T lymphocyte and macrophage infiltration in the aortic wall is critical for abdominal aortic aneurysm (AAA). However, how T lymphocytes interact with macrophages in the pathogenesis of AAA remains largely uncharacterized. In an elastase-induced murine AAA model, we first found that the expression of pyruvate kinase muscle isozyme 2 (PKM2), the last rate-limiting enzyme in glycolysis, was increased in infiltrated T lymphocytes of vascular lesions. T lymphocyte-specific PKM2 deficiency in mice (LckCrePKM2fl/fl) or intraperitoneal administration of the sphingomyelinase inhibitor GW4869 caused a significant attenuation of the elastase-increased aortic diameter, AAA incidence, elastic fiber disruption, matrix metalloproteinases (MMPs) expression, and macrophage infiltration in the vascular adventitia compared with those in PKM2fl/fl mice. Mechanistically, extracellular vesicles (EVs) derived from PKM2-activated T lymphocytes elevated macrophage iron accumulation, lipid peroxidation, and migration in vitro, while macrophages treated with EVs from PKM2-null T lymphocytes or pretreated with the lipid peroxidation inhibitors ferrostatin-1 (Fer-1), liproxstatin-1 (Lip-1), or the iron chelating agent deferoxamine mesylate (DFOM) reversed these effects. In vascular lesions of elastase-induced LckCrePKM2fl/fl mice with AAA, the oxidant system weakened, with downregulated 4-hydroxynonenal (4-HNE) levels and strengthened antioxidant defense systems with upregulated glutathione peroxidase 4 (GPX4) and cystine/glutamate antiporter solute carrier family 7 member 11 (Slc7a11) expressions in macrophages.
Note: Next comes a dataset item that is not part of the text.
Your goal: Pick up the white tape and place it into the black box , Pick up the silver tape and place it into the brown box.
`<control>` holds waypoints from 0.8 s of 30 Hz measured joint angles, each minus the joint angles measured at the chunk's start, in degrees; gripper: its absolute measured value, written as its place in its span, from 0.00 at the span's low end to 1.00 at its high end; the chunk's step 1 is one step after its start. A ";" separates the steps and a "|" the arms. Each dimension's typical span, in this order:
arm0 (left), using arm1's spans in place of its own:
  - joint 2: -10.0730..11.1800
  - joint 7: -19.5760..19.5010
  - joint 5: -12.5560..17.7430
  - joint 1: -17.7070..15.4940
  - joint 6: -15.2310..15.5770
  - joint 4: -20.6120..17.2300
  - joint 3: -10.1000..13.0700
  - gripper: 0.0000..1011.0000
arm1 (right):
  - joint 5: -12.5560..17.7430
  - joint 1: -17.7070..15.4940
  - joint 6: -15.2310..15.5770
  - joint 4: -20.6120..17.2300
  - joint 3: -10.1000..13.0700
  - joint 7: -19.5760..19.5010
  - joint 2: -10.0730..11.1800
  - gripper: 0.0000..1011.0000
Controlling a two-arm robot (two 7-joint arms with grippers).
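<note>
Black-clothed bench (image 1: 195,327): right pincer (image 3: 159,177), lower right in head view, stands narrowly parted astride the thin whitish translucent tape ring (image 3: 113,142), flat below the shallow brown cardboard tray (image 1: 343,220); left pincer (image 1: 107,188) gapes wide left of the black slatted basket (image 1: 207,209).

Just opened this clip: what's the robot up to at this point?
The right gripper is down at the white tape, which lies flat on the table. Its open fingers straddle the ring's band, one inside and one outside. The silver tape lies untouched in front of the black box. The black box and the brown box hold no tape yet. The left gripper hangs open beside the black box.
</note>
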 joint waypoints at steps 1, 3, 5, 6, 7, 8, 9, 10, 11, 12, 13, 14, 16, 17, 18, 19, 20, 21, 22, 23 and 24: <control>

High-throughput metabolomics showed that EVs derived from PKM2-activated T lymphocytes contained increased levels of polyunsaturated fatty acid (PUFA)-containing phospholipids, which may provide abundant substrates for lipid peroxidation in target macrophages. More importantly, upregulated T lymphocyte PKM2 expression was also found in clinical AAA subjects, and EVs isolated from AAA patient plasma enhanced macrophage iron accumulation, lipid peroxidation, and migration ex vivo. Therefore, from cell-cell crosstalk and metabolic perspectives, the present study shows that PKM2-activated T lymphocyte-derived EVs may drive AAA progression by promoting macrophage redox imbalance and migration, and targeting the T lymphocyte-EV-macrophage axis may be a potential strategy for early warning and treating AAA.